6. The Artful Environment — An environment that fosters creativity is more than bricks and mortar. Materials, attitude, and teacher/parent involvement are also important to providing a comforting yet challenging atmosphere. At the Key Learning Community in Indianapolis, Howard Gardner’s theory of multiple intelligences is put into practice; Reggio Emilia educators explain the importance of providing a variety of art materials; parents and children explore the Children’s Museum of Indianapolis and thePlease Touch Museum in Philadelphia; and a Louisville artist and his daughter draw each other.

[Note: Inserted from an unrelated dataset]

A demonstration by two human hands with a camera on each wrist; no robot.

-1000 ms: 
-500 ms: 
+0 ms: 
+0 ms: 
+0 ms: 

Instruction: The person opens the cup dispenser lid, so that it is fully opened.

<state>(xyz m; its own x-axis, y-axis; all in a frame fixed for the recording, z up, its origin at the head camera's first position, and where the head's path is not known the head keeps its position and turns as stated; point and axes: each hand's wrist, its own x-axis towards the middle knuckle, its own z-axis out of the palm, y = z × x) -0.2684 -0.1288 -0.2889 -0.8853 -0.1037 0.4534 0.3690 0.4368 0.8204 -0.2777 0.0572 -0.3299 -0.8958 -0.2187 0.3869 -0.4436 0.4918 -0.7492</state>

7. Arts for Learning — Can the arts help teach any subject? Why are arts activities in early life beneficial to future learning? What makes a good art teacher? This program explores a variety of aspects relating to the arts-learning connection. Third-graders in Louisville learn about recycling and pollution through “Eco-Drama”; neuroscientist Lise Eliot explains how music, movement, and visual stimulation help prime the brain for language development and future learning; a university professor goes into the classroom to demonstrate best practices for teaching art; and Slavko Milekic discusses his interactive museum software for children.

8. Arts Everyday — Both parents and educators stress the importance of making the arts part of young children’s everyday experience. At Gateway Association Child Development Center in Anderson (IN), the arts facilitate learning for children with a variety of abilities and needs. A Louisville father and artist emphasizes the importance of parents spending time with their young children. Two programs designed to encourage parents to read to young children—Dolly Parton’s Imagination Library and Reach Out and Read, founded by Boston pediatrician Barry Zuckerman—are showcased. At a library branch in Lexington, Kentucky, an arts project called Bilingual Boogie Bees brings neighbors and cultures together.